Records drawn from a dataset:
○ ○ ○
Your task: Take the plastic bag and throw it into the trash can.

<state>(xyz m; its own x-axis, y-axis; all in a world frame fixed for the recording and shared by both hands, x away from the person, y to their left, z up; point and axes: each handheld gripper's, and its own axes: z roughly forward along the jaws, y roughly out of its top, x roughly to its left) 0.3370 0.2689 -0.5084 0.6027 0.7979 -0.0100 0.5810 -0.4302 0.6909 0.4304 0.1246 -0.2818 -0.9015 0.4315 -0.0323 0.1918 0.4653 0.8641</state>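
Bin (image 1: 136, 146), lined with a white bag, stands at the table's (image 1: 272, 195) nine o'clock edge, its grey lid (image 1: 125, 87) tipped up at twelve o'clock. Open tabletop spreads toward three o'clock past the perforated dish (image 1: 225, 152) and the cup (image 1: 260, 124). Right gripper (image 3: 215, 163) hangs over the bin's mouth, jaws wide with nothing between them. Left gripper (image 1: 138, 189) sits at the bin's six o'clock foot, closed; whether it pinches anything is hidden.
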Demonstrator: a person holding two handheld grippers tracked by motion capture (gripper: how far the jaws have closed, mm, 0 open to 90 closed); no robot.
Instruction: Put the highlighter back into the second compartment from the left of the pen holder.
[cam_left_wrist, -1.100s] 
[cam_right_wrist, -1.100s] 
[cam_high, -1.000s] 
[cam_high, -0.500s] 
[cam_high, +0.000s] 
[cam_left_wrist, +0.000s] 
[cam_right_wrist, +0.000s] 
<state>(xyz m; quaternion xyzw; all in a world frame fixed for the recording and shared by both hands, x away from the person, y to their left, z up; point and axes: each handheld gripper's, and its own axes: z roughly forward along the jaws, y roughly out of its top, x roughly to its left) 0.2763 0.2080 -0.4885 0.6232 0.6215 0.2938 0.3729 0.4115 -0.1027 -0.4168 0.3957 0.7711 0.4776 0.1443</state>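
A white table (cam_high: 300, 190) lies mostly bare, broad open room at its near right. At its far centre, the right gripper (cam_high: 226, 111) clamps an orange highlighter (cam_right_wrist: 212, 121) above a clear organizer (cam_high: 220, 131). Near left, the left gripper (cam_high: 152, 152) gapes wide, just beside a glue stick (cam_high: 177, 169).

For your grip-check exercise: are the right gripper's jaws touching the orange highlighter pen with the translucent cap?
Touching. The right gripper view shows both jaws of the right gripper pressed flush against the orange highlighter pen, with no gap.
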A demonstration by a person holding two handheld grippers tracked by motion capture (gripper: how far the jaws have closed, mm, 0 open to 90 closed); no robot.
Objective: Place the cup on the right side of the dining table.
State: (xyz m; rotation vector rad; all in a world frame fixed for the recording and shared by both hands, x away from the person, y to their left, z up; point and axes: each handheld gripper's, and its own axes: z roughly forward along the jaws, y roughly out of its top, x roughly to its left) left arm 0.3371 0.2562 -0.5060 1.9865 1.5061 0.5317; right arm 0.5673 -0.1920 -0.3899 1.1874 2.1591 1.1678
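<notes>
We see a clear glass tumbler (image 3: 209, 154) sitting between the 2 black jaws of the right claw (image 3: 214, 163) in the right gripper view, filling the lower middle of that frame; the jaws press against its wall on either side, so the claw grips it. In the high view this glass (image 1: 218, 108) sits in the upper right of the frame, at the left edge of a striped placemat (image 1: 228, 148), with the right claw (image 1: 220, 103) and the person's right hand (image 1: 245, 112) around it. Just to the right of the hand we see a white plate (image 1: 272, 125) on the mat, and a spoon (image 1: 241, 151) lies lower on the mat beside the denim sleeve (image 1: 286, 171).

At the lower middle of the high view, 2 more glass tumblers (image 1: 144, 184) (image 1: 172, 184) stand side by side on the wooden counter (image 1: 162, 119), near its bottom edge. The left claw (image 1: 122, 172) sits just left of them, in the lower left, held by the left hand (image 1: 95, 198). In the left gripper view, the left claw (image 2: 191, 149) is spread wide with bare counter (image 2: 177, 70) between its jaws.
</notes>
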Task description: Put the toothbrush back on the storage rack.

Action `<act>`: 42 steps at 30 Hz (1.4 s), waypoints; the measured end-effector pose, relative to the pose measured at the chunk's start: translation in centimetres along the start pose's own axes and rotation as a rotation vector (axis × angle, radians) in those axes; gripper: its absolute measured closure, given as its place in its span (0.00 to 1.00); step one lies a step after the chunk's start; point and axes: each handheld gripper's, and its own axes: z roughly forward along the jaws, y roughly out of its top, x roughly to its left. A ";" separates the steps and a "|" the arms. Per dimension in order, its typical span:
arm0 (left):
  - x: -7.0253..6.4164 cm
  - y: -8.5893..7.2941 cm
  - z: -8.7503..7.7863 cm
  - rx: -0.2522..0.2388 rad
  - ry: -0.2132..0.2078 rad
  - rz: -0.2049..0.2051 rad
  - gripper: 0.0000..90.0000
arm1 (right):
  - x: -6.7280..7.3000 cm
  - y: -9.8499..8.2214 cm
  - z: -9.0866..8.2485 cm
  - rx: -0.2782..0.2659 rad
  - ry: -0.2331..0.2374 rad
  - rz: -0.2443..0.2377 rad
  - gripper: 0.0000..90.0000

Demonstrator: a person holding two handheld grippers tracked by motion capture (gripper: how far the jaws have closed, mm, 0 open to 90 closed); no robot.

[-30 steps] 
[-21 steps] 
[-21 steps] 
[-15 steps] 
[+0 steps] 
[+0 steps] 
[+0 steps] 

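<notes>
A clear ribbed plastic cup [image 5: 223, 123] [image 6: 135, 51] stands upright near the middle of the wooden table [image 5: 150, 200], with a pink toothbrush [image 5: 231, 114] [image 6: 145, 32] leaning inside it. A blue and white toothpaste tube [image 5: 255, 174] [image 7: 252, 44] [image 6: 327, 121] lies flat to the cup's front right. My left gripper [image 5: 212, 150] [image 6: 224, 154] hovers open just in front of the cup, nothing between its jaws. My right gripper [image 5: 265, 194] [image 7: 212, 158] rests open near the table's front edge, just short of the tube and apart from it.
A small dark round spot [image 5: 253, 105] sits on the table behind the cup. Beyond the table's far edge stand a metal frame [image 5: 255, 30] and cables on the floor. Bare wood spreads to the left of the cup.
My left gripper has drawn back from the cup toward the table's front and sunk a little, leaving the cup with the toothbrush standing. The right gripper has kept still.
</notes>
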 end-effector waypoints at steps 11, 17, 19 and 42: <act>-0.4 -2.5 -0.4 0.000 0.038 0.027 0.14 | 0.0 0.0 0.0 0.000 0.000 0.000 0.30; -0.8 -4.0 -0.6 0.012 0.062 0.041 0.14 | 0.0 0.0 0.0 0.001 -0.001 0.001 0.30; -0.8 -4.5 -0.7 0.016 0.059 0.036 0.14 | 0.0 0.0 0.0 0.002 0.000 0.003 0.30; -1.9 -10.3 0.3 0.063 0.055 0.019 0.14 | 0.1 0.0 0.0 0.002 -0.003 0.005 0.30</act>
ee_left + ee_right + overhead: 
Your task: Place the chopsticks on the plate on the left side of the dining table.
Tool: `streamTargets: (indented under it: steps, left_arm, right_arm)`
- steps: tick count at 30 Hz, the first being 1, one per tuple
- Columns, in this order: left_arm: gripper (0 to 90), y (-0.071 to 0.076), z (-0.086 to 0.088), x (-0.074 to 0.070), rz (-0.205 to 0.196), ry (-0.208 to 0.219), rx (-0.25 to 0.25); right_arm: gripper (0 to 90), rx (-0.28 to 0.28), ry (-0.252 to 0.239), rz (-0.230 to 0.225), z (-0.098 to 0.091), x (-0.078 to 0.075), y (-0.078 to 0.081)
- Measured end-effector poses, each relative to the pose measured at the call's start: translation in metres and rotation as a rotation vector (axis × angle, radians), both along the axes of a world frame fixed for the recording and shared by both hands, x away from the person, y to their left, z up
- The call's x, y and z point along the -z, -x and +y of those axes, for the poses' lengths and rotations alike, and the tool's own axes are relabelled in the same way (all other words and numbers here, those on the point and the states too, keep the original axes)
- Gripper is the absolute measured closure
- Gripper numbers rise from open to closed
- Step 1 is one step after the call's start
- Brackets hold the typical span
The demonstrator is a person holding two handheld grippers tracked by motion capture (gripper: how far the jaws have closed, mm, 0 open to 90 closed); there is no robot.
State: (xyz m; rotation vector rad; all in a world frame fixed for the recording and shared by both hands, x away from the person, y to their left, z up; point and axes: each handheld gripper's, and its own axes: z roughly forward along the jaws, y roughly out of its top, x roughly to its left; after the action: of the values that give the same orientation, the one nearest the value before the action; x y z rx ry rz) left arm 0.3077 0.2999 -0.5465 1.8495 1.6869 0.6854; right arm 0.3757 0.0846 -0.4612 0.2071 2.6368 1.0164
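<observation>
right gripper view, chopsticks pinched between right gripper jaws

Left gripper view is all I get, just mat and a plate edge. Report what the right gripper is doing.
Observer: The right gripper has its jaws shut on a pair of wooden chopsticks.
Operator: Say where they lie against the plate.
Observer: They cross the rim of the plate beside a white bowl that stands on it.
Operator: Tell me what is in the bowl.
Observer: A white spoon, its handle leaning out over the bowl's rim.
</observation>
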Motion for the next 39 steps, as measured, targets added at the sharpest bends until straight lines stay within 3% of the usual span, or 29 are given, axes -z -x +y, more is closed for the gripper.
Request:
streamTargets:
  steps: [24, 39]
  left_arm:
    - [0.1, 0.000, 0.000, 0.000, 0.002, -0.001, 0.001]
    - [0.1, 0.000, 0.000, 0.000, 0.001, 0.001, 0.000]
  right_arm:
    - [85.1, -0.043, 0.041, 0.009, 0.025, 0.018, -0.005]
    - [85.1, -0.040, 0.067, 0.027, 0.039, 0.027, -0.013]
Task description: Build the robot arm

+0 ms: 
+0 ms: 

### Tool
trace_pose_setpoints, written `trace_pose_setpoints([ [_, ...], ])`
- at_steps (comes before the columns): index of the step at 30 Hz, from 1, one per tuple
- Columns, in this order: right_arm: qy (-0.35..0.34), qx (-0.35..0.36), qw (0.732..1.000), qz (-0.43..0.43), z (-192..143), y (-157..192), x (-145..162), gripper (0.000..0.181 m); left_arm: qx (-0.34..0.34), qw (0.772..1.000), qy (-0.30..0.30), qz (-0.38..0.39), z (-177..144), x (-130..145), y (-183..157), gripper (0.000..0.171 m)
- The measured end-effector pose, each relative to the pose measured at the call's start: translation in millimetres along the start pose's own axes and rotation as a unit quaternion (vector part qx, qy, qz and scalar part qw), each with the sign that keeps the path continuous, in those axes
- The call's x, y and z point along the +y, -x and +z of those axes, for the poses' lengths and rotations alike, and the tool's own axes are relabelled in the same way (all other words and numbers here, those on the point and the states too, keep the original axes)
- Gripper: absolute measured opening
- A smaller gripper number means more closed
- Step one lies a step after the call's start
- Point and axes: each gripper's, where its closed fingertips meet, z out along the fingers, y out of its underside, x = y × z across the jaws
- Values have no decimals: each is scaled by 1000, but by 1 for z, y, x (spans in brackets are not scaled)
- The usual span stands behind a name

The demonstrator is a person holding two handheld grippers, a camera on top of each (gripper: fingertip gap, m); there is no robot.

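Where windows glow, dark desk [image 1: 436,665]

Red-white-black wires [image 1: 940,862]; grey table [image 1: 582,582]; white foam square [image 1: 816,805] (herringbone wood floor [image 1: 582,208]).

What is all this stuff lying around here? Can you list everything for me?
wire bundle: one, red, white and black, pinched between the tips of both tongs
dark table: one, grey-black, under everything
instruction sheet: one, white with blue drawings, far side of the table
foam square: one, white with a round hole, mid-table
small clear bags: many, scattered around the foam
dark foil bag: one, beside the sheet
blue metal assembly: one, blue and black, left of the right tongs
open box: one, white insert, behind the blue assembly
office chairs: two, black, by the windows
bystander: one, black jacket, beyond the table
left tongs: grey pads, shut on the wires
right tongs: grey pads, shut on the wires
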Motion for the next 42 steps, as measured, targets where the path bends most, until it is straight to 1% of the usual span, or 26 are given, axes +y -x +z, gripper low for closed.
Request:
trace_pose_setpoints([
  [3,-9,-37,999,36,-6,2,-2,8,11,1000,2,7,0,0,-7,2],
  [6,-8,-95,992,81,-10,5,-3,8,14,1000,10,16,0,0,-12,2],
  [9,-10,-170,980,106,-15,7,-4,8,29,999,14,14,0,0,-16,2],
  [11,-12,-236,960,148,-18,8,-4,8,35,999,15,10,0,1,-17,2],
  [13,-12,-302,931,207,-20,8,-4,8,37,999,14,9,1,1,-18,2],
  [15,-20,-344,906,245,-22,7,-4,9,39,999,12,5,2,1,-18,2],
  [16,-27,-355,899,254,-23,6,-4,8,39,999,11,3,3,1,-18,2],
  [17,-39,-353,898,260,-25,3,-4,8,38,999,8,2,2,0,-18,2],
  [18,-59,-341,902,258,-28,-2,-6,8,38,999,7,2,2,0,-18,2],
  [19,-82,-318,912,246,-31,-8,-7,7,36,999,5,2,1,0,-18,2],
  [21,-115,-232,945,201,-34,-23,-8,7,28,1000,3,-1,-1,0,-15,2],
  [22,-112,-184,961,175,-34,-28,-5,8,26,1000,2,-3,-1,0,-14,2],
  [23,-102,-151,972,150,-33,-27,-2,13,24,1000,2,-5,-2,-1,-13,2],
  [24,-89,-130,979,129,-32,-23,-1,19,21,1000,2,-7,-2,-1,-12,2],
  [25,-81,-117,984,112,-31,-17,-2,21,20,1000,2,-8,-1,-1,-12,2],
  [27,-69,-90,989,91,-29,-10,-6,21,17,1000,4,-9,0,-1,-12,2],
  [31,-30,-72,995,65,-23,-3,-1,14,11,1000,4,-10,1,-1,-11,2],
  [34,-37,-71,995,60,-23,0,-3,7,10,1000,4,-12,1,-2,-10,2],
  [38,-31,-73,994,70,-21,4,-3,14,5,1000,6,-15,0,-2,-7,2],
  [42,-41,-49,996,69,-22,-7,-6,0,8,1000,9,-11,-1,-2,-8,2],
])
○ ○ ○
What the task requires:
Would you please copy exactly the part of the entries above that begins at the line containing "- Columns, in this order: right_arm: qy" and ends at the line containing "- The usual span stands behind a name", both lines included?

Task answer:
- Columns, in this order: right_arm: qy (-0.35..0.34), qx (-0.35..0.36), qw (0.732..1.000), qz (-0.43..0.43), z (-192..143), y (-157..192), x (-145..162), gripper (0.000..0.181 m); left_arm: qx (-0.34..0.34), qw (0.772..1.000), qy (-0.30..0.30), qz (-0.38..0.39), z (-177..144), x (-130..145), y (-183..157), gripper (0.000..0.171 m)
- The measured end-effector pose, each relative to the pose measured at the call's start: translation in millimetres along the start pose's own axes and rotation as a unit quaternion (vector part qx, qy, qz and scalar part qw), each with the sign that keeps the path continuous, in those axes
- The call's x, y and z point along the +y, -x and +z of those axes, for the poses' lengths and rotations alike, and the tool's own axes are relabelled in the same way (all other words and numbers here, those on the point and the states too, keep the original axes)
- Gripper: absolute measured opening
- A smaller gripper number means more closed
- Step one lies a step after the call's start
- Point and axes: each gripper's, where its closed fingertips meet, z out along the fingers, y out of its underside, x = y × z across the jaws
- Values have no decimals: each is scaled by 1000, but by 1 for z, y, x (spans in brackets are not scaled)
- The usual span stands behind a name

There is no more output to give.